1. Evaluation phase: The Worklet enumerates the two parameter keys at HKLM:\SYSTEM\CurrentControlSet\Services\LanmanWorkstation\Parameters and HKLM:\SYSTEM\CurrentControlSet\Services\LanmanServer\Parameters and reads EnableSecuritySignature with Get-ItemPropertyValue. If either value is missing or not equal to 1, the script writes a non-compliance message to stdout and exits 1, which queues remediation. If both values already equal 1, the script exits 0 and the endpoint reports compliant.

2. Remediation phase: The Worklet walks the same two keys. For each missing property, it calls New-ItemProperty to create EnableSecuritySignature as a REG_DWORD with value 1. For each present-but-incorrect property, it calls Set-ItemProperty to overwrite the value to 1. The script logs the path it touched and the value it wrote to stdout, which surfaces in Automox activity logs. It exits 0 on success. No reboot is required; the SMB client and SMB server services pick up the new signing capability on the next session negotiation.

SMB signing requirements and prerequisites

• Windows 8, Windows 10, or Windows 11 on workstations; Windows Server 2012, 2016, 2019, or 2022 on servers

• Local administrator rights to write under HKLM:\SYSTEM\CurrentControlSet\Services (the Automox agent runs as SYSTEM and meets this by default)

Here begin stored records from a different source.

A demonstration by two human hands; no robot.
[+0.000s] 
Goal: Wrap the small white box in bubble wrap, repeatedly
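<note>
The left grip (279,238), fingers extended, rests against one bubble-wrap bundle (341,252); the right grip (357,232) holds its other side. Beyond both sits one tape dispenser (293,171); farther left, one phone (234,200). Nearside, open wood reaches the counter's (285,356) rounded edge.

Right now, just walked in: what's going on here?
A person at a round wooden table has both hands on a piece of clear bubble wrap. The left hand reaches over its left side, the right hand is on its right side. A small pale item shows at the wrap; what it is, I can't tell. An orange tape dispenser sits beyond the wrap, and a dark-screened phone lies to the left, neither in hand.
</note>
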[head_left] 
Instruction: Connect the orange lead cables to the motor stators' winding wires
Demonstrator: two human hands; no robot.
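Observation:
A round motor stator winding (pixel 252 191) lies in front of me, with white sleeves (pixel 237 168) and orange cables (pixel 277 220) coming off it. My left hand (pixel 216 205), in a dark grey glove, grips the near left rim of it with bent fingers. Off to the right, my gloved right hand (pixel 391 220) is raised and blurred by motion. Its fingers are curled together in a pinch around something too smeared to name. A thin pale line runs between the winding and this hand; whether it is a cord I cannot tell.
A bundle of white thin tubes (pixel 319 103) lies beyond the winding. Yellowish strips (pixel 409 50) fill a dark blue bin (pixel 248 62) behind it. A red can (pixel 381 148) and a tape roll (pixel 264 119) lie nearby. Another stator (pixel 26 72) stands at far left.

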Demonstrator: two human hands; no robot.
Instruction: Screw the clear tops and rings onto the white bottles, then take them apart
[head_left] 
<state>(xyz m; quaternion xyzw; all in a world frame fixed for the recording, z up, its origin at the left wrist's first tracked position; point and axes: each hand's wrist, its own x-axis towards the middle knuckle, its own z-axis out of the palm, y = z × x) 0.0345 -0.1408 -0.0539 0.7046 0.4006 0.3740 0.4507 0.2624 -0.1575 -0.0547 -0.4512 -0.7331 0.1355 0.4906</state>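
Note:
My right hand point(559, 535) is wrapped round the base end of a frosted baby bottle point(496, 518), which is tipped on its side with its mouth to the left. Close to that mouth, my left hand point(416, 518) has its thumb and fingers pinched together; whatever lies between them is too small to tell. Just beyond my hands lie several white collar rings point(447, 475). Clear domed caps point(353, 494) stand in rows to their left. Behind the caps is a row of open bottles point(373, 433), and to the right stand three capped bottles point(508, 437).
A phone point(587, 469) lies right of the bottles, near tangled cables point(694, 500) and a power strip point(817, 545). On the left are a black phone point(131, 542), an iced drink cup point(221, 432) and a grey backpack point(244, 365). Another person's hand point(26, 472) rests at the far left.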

• PowerShell 5.1 or later, included with every supported Windows version by default

• No reboot is needed; the SMB redirector and SMB server pick up the new EnableSecuritySignature value on the next SMB session

• Plan an enforcement follow-up: this Worklet only enables signing capability. Pair it with the ENFORCE SMB Signing Worklet (RequireSecuritySignature=1) once the fleet baseline holds

• Compatible with both domain-joined endpoints and standalone workgroup endpoints; group policy from a domain controller can override the registry value, so review SMB-related GPOs before deploying at scale

Expected state after SMB signing is enabled

After remediation, EnableSecuritySignature equals 1 at both HKLM:\SYSTEM\CurrentControlSet\Services\LanmanWorkstation\Parameters and HKLM:\SYSTEM\CurrentControlSet\Services\LanmanServer\Parameters. The endpoint will sign SMB packets when negotiating with any peer that also supports signing, which covers every modern Windows client and most third-party SMB stacks. Sessions to peers that do not support signing still complete, because RequireSecuritySignature is not yet in play. Verify the registry state from PowerShell with Get-ItemPropertyValue -Path 'HKLM:\SYSTEM\CurrentControlSet\Services\LanmanWorkstation\Parameters' -Name EnableSecuritySignature and the matching LanmanServer path.

To confirm signing on live connections rather than just configuration, run Get-SmbConnection | Select-Object ServerName, ShareName, SigningEnabled on a client and Get-SmbServerConfiguration | Select-Object EnableSecuritySignature, RequireSecuritySignature on a server. The SigningEnabled column should report True for sessions against signing-capable peers. Exit code 0 from the Automox activity log on the next evaluation run confirms the endpoint stays compliant. Once the entire fleet reports clean for one or two evaluation cycles, schedule the ENFORCE SMB Signing Worklet to flip RequireSecuritySignature=1 and reject unsigned SMB sessions outright, completing the CIS 2.3.8 and 2.3.9 control set.